* [THE DATA]:
-- Opening Marker --

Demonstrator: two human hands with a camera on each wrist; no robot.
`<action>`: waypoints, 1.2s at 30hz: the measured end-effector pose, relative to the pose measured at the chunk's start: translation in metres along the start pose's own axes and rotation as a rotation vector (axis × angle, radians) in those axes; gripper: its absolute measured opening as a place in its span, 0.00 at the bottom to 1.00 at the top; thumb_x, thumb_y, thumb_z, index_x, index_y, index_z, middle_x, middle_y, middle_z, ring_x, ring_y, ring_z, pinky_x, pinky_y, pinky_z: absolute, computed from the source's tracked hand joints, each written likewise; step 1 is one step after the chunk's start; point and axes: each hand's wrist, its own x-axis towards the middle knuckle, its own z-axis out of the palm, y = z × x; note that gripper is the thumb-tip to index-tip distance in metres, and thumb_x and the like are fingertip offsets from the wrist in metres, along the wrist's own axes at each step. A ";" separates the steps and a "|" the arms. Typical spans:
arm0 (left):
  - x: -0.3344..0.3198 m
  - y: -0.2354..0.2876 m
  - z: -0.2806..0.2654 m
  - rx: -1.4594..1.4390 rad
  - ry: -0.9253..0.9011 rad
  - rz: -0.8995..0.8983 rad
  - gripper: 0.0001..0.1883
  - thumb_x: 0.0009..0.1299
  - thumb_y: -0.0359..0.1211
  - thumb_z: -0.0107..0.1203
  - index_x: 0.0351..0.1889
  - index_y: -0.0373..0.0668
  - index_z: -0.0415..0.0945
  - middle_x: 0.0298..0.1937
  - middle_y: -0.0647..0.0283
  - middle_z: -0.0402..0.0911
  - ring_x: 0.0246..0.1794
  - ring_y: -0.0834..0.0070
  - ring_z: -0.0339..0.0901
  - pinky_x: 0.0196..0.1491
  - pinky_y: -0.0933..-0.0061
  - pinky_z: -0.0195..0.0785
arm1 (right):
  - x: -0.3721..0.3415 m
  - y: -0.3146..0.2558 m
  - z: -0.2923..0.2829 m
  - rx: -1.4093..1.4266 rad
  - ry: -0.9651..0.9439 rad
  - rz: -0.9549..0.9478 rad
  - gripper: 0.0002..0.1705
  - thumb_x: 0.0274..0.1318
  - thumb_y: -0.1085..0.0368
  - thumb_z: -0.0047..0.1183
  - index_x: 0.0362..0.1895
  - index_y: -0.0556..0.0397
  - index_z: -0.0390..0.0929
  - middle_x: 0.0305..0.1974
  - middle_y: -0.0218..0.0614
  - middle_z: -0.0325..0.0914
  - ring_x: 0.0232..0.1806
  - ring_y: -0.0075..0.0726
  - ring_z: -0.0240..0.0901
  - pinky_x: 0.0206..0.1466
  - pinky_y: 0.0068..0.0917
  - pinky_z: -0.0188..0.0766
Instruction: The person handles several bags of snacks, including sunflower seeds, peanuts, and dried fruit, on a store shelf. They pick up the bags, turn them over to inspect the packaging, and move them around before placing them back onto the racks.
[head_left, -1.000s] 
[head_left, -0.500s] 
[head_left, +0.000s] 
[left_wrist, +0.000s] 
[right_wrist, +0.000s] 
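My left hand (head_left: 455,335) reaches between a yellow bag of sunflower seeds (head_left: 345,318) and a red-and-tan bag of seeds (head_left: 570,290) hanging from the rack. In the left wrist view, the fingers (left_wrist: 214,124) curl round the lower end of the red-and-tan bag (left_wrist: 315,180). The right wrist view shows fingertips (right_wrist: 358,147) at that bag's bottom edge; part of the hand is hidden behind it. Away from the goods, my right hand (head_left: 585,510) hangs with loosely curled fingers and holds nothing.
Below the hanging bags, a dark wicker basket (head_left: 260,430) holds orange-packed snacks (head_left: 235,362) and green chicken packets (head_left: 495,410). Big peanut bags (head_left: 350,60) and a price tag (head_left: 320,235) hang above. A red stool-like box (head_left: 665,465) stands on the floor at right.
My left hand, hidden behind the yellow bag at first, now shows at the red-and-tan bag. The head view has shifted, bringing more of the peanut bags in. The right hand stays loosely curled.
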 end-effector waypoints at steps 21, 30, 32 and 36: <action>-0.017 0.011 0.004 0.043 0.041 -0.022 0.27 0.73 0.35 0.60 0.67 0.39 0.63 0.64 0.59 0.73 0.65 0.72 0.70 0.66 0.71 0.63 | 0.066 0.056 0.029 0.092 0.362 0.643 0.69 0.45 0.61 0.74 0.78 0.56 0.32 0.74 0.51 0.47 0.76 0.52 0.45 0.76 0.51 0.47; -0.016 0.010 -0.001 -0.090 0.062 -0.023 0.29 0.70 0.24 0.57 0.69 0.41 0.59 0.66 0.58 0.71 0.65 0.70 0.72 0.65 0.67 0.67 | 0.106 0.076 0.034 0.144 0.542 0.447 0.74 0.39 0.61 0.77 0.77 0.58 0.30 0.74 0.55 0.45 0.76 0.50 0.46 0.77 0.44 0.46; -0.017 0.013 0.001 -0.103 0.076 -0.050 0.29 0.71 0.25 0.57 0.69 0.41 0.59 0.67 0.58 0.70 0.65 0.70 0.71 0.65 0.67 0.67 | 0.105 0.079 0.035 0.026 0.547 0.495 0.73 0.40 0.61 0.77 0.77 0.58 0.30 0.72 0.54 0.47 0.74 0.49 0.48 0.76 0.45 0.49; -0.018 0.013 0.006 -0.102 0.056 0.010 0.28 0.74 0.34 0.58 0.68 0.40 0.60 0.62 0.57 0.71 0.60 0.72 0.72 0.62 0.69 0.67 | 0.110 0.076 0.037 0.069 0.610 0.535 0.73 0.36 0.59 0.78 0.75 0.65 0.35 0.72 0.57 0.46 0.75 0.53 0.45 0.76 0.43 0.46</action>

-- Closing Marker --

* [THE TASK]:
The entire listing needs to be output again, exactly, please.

* [TASK RESPONSE]:
Demonstrator: two human hands with a camera on each wrist; no robot.
`<action>`: waypoints, 1.2s at 30hz: the measured end-effector pose, relative to the pose measured at the chunk's start: translation in metres along the start pose's own axes and rotation as a rotation vector (axis × angle, radians) in those axes; gripper: its absolute measured opening as a place in its span, 0.00 at the bottom to 1.00 at the top; thumb_x, thumb_y, thumb_z, index_x, index_y, index_z, middle_x, middle_y, middle_z, ring_x, ring_y, ring_z, pinky_x, pinky_y, pinky_z: absolute, computed from the source's tracked hand joints, each written likewise; step 1 is one step after the chunk's start; point and axes: each hand's wrist, its own x-axis towards the middle knuckle, its own z-axis out of the palm, y = z × x; note that gripper is the thumb-tip to index-tip distance in metres, and thumb_x and the like are fingertip offsets from the wrist in metres, along the wrist's own axes at each step. A ";" separates the steps and a "|" the arms. Typical spans:
arm0 (left):
  - x: -0.3344..0.3198 m
  - y: -0.2354..0.2876 m
  - z: -0.2806..0.2654 m
  - rx: -1.4594..1.4390 rad
  - ry: -0.9253..0.9011 rad
  - rz: -0.8995..0.8983 rad
  - gripper: 0.0001..0.1883
  - thumb_x: 0.0009..0.1299
  - thumb_y: -0.0359..0.1211
  - thumb_z: -0.0107..0.1203
  - index_x: 0.0351..0.1889
  - index_y: -0.0373..0.0668
  - index_z: -0.0415..0.0945
  - middle_x: 0.0298..0.1937
  - middle_y: -0.0647..0.0283
  - middle_z: -0.0402..0.0911
  - ring_x: 0.0246..0.1794
  - ring_y: -0.0834..0.0070
  - ring_z: -0.0339..0.0901
  - pinky_x: 0.0196..0.1491
  - pinky_y: -0.0933..-0.0061
  - pinky_z: -0.0195..0.0785
arm1 (right):
  - x: -0.3721..0.3415 m
  - y: -0.3146..0.2558 m
  - z: -0.2923..0.2829 m
  - rx: -1.4093..1.4266 rad
  - ry: -0.9651..0.9439 rad
  - rz: -0.9549..0.9478 rad
  - gripper: 0.0002..0.1705
  - thumb_x: 0.0274..0.1318
  - thumb_y: -0.1085..0.0368
  - thumb_z: -0.0047..0.1183
  - index_x: 0.0362..0.1895
  - index_y: -0.0556..0.0397
  - index_z: -0.0390..0.0929
  - middle_x: 0.0305..0.1974
  - middle_y: -0.0218..0.0614
  - middle_z: -0.0325..0.0914
  - ring_x: 0.0232..0.1806
  - ring_y: -0.0075..0.0726
  - ring_z: -0.0240..0.0901
  - pinky_x: 0.0206..0.1466
  - pinky_y: 0.0068..0.0917
  - pinky_z: -0.0188..0.0766
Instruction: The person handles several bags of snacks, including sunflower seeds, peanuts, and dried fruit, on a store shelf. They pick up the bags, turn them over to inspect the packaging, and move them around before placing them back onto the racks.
[head_left, -1.000s] 
[head_left, -0.500s] 
[head_left, +0.000s] 
[left_wrist, +0.000s] 
[right_wrist, +0.000s] 
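My left hand (head_left: 455,335) reaches between a yellow bag of sunflower seeds (head_left: 345,318) and a red-and-tan bag of seeds (head_left: 570,290) hanging from the rack. In the left wrist view, the fingers (left_wrist: 214,124) curl round the lower end of the red-and-tan bag (left_wrist: 315,180). The right wrist view shows fingertips (right_wrist: 358,147) at that bag's bottom edge; part of the hand is hidden behind it. Away from the goods, my right hand (head_left: 585,510) hangs with loosely curled fingers and holds nothing.
Below the hanging bags, a dark wicker basket (head_left: 260,430) holds orange-packed snacks (head_left: 235,362) and green chicken packets (head_left: 495,410). Big peanut bags (head_left: 350,60) and a price tag (head_left: 320,235) hang above. A red stool-like box (head_left: 665,465) stands on the floor at right.
My left hand, hidden behind the yellow bag at first, now shows at the red-and-tan bag. The head view has shifted, bringing more of the peanut bags in. The right hand stays loosely curled.
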 end-effector waypoints at steps 21, 30, 32 and 36: <action>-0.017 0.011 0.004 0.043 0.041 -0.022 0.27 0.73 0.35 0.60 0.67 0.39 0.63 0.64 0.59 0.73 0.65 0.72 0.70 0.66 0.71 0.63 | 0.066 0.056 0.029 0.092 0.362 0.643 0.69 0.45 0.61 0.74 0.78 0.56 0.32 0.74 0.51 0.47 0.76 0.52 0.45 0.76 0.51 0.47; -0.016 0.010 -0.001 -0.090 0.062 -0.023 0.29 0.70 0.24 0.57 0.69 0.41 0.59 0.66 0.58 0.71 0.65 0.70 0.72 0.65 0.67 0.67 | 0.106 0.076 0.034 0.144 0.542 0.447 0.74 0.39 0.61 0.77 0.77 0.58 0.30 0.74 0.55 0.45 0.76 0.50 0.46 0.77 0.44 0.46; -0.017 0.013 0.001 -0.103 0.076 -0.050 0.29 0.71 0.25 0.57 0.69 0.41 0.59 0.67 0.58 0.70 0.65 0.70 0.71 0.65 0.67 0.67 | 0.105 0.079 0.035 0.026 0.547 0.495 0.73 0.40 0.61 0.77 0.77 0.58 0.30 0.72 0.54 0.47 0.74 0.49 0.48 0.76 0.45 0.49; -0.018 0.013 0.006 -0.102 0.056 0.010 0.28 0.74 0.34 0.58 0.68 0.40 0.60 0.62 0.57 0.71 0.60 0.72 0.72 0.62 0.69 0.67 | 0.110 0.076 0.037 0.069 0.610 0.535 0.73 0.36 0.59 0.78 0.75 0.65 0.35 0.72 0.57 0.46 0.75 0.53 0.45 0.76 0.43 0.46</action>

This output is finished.